What are decision trees?
Decision trees are a form of supervised machine learning. They are built on a binary tree data structure and generate predictions by percolating input features through a system of binary questions. All non-leaf nodes in the tree ask these questions and the leaf nodes contain predictions. The below illustration depicts a decision tree (specifically a classifier tree):
Decision trees are of two primary types: classification and regression. Loosely, classification trees output predictions with a discrete domain whereas regression trees output predictions with a continuous domain. For example, an algorithm to predict the fruit given a set of descriptors would be a classification algorithm whereas an algorithm to calculate the probability of post-operative complications would be a regression algorithm.
Problem:
Given training data as a set of $n$ tuples of the form:
$$\textbf{d} = \lbrace (\textbf{X}_i, L_i) | i \in [1,n] \rbrace$$
Where $\textbf{X}_i$ is a feature vector containing some $m$ features.
$$\textbf{X}_i = ( x_1, x_2, x_3,… x_m )$$
And $L_i$ is the label such that $L_i$ must have a discrete domain, the task is to generate a model $m(\textbf{X})$ that accurately predicts labels $\hat{L}$ based on an input feature vector $\textbf{X}$:
$$m(\textbf{X}) = \hat{L}$$
$m$ is an approximation of some true function $f$ that maps any feature vector to the correct label.
For the purposes of this article, the problem is further simplified by focusing on categorical features.
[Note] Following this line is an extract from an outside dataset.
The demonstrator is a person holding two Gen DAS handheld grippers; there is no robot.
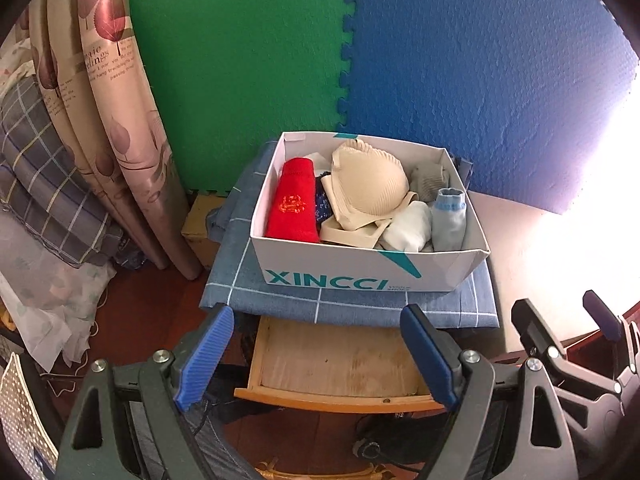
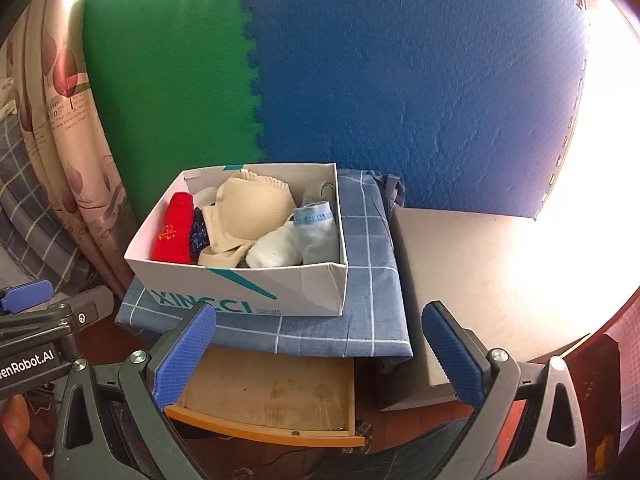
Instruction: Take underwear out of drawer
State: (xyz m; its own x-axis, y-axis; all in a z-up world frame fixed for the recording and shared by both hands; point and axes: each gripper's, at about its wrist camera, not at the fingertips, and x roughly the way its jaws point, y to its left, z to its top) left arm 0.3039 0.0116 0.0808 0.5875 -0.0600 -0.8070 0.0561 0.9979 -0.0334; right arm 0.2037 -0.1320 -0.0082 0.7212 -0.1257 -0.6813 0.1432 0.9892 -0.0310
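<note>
A wooden drawer (image 1: 332,364) (image 2: 272,396) stands pulled open below a blue checked cloth; its visible floor is bare. On the cloth sits a white XINCCI box (image 1: 360,270) (image 2: 280,292) holding a beige bra (image 1: 368,188) (image 2: 252,208), a red folded piece (image 1: 294,204) (image 2: 174,232), a white roll (image 1: 408,228) (image 2: 276,250) and a light blue piece (image 1: 450,218) (image 2: 316,232). My left gripper (image 1: 316,360) is open and empty in front of the drawer. My right gripper (image 2: 320,356) is open and empty, also over the drawer front. Each gripper shows at the edge of the other's view.
Green and blue foam mats (image 1: 460,60) cover the wall behind. A patterned curtain (image 1: 120,140) and plaid bedding (image 1: 44,184) lie to the left. A grey surface (image 2: 492,280) stands to the right of the blue checked cloth (image 2: 372,280).
</note>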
Specifically, a decision classifier tree of such specifications will be created.
Strategy:
The decision classifier tree is effectively a dynamic questionnaire that yields a prediction at the end. It is dynamic in the sense that the next question asked depends on the answer of the current question. The set of questions and order in which they are asked deterministically depend on the values of the features.
When thinking in terms of the tree data structure, this property is equivalent to stating that: while traversal through the tree is a function of the input feature vector, the structure of the tree itself is fixed and generated in a manner such that the leaf nodes contain predictions.
Given labelled training data, the set of questions that may be asked can easily be extracted (detailed in below sections). Hence, the problem of creating a decision classifier tree is one of finding the order in which to ask these questions.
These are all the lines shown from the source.